▸ Work to be completed: State, as one number, how many lines in these records hold "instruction".
--- Working data ---
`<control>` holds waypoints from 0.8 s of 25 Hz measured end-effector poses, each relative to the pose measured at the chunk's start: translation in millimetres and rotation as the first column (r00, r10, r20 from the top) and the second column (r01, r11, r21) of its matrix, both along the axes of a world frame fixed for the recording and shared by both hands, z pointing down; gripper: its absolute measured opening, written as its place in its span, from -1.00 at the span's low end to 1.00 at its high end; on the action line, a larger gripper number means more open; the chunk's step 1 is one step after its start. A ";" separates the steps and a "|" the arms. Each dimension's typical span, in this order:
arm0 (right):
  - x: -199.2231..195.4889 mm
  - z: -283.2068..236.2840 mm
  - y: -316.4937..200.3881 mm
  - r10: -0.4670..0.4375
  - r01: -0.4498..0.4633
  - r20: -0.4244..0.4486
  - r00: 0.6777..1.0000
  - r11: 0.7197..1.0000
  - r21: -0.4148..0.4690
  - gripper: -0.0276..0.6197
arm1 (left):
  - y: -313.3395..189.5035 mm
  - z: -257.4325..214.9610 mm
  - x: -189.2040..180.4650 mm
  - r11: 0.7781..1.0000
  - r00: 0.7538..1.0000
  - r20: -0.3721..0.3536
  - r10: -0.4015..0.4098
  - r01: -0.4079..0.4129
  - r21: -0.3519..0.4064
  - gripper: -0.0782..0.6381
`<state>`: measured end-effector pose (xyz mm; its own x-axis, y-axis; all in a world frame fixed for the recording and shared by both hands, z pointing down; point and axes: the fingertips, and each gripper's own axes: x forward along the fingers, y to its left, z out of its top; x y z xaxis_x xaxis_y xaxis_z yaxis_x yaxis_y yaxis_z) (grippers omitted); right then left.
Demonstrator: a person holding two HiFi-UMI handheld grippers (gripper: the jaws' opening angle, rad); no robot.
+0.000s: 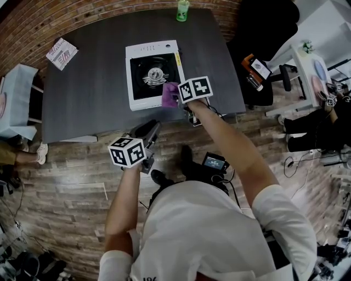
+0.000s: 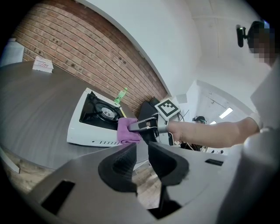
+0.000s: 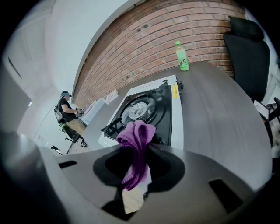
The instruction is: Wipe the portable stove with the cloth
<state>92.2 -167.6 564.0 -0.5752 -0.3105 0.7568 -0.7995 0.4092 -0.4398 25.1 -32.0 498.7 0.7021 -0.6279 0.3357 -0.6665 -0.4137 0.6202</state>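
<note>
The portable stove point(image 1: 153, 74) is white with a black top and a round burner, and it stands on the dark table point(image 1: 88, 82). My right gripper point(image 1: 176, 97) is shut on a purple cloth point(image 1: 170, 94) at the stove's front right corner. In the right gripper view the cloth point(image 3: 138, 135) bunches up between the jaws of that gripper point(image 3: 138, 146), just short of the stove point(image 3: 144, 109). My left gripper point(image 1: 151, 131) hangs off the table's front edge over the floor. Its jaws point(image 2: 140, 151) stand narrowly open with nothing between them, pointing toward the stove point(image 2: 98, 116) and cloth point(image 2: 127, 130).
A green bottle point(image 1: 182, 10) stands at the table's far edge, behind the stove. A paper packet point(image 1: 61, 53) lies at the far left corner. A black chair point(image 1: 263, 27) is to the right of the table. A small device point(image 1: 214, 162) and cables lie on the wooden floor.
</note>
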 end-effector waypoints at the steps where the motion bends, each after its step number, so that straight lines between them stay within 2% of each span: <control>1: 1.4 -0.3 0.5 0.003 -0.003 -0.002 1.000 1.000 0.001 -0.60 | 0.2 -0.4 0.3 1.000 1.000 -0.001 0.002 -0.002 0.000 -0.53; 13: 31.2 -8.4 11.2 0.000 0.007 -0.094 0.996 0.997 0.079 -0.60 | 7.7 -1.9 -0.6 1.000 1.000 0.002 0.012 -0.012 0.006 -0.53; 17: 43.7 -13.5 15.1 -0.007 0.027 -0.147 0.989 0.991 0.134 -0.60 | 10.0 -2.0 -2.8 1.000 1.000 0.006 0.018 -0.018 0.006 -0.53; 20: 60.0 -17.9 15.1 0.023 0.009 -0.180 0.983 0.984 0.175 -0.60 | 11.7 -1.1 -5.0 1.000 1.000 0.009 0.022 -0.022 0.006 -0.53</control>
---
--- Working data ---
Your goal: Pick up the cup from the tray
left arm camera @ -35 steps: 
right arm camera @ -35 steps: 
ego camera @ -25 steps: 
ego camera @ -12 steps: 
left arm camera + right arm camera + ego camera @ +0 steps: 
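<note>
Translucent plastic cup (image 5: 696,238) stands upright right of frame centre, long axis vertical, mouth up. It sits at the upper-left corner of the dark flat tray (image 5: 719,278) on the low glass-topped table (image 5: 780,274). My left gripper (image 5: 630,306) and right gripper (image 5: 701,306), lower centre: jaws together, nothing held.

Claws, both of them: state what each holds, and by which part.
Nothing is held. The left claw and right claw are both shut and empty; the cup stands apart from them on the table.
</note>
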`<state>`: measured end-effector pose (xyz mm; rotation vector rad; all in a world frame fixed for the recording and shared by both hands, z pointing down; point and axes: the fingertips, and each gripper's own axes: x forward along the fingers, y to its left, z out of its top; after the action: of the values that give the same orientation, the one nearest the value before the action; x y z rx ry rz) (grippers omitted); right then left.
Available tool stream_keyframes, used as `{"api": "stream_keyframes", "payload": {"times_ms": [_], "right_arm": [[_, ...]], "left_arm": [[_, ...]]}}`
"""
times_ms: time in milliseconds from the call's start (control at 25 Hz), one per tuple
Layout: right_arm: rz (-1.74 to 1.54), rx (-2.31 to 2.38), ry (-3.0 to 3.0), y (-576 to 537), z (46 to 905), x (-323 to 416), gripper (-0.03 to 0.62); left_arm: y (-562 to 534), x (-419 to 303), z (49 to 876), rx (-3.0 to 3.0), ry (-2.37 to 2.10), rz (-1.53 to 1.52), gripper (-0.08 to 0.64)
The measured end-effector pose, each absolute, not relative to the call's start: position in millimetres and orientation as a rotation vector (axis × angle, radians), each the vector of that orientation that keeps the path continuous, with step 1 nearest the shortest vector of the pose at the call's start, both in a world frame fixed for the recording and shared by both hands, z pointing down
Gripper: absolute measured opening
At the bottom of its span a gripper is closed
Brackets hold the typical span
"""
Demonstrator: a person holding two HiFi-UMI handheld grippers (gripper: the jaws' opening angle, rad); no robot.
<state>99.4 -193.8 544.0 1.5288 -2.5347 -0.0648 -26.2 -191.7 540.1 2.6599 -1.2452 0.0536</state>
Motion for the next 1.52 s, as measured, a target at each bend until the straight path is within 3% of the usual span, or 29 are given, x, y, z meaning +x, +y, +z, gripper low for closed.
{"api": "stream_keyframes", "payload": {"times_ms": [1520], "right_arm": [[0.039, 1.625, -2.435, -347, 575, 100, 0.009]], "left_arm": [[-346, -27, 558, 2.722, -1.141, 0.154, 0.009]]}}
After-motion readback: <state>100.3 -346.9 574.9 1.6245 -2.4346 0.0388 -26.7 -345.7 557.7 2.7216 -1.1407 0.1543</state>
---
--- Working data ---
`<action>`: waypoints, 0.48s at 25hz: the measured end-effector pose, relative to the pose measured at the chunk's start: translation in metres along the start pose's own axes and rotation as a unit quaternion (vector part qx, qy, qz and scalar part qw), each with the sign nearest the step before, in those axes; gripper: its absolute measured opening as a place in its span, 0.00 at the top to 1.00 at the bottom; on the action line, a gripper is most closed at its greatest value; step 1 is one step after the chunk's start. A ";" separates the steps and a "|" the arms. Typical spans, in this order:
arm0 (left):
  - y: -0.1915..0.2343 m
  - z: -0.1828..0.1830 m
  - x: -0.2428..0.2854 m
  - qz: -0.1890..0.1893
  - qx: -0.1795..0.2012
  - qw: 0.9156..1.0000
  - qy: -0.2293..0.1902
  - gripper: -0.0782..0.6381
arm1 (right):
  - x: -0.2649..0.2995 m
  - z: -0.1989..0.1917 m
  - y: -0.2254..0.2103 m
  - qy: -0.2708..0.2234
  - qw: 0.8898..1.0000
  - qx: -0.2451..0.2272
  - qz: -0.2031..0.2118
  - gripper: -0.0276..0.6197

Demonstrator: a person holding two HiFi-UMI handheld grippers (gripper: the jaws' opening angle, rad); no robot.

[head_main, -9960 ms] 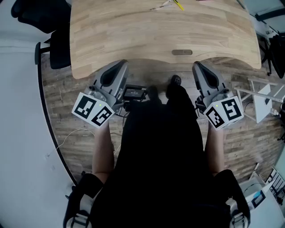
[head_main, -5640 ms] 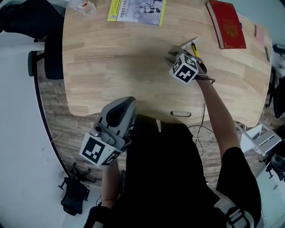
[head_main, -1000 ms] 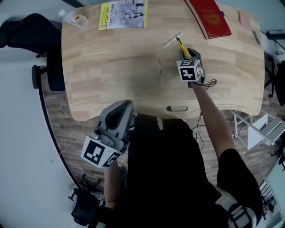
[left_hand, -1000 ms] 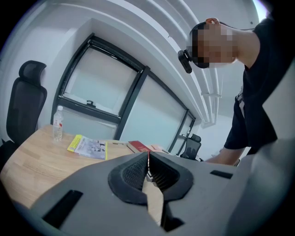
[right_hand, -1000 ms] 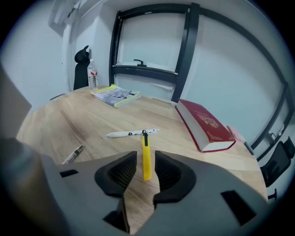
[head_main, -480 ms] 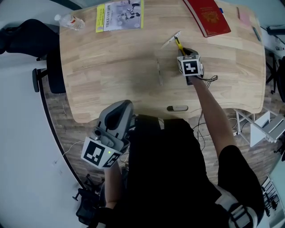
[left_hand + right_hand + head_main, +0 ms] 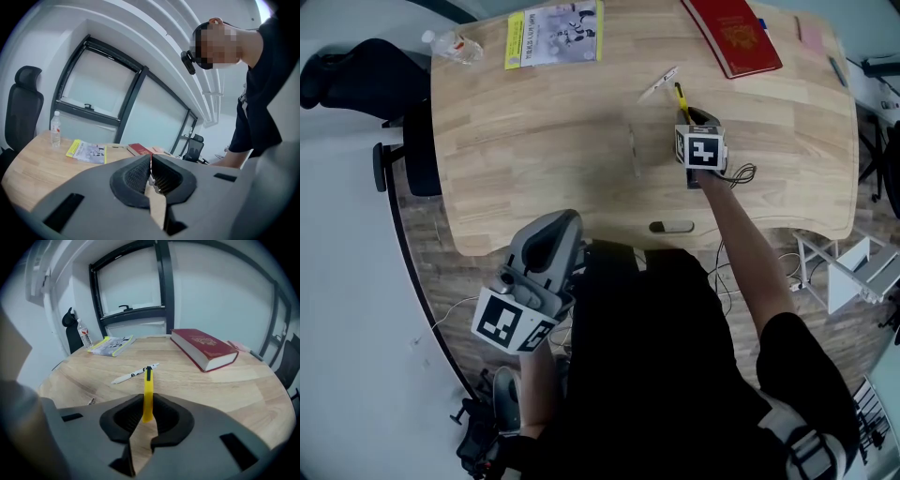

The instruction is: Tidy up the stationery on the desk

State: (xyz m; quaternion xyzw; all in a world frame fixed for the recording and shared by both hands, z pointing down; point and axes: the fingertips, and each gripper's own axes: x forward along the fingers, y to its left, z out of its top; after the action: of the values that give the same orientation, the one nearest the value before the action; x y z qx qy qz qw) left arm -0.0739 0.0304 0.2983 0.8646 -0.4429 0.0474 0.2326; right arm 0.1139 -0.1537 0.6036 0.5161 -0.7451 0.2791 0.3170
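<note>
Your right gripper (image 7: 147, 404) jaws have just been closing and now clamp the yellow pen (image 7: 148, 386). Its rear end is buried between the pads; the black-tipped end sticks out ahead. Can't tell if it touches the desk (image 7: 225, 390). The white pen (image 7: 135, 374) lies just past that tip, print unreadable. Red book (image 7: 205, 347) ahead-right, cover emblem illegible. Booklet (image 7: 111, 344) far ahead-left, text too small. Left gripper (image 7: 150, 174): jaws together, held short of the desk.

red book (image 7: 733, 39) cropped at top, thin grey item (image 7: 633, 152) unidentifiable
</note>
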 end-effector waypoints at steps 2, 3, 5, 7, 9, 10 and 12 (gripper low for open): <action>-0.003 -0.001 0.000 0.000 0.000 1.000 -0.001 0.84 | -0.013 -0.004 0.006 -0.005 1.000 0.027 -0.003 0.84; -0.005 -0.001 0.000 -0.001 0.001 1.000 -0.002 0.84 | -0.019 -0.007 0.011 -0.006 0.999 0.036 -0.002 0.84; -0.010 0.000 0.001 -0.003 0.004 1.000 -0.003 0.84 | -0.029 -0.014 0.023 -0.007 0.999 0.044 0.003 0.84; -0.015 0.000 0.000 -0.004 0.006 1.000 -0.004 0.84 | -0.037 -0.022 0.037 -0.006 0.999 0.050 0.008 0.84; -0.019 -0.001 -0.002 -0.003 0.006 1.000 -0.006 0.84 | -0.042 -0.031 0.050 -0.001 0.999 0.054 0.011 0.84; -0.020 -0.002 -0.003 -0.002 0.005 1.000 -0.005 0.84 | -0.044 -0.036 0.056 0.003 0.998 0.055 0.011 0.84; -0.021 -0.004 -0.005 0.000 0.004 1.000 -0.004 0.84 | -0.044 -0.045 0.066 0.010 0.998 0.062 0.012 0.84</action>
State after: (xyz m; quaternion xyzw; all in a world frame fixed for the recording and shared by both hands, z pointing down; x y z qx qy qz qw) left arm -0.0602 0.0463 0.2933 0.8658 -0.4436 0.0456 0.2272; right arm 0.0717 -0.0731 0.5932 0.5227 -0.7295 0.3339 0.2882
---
▸ Result of the exercise: 2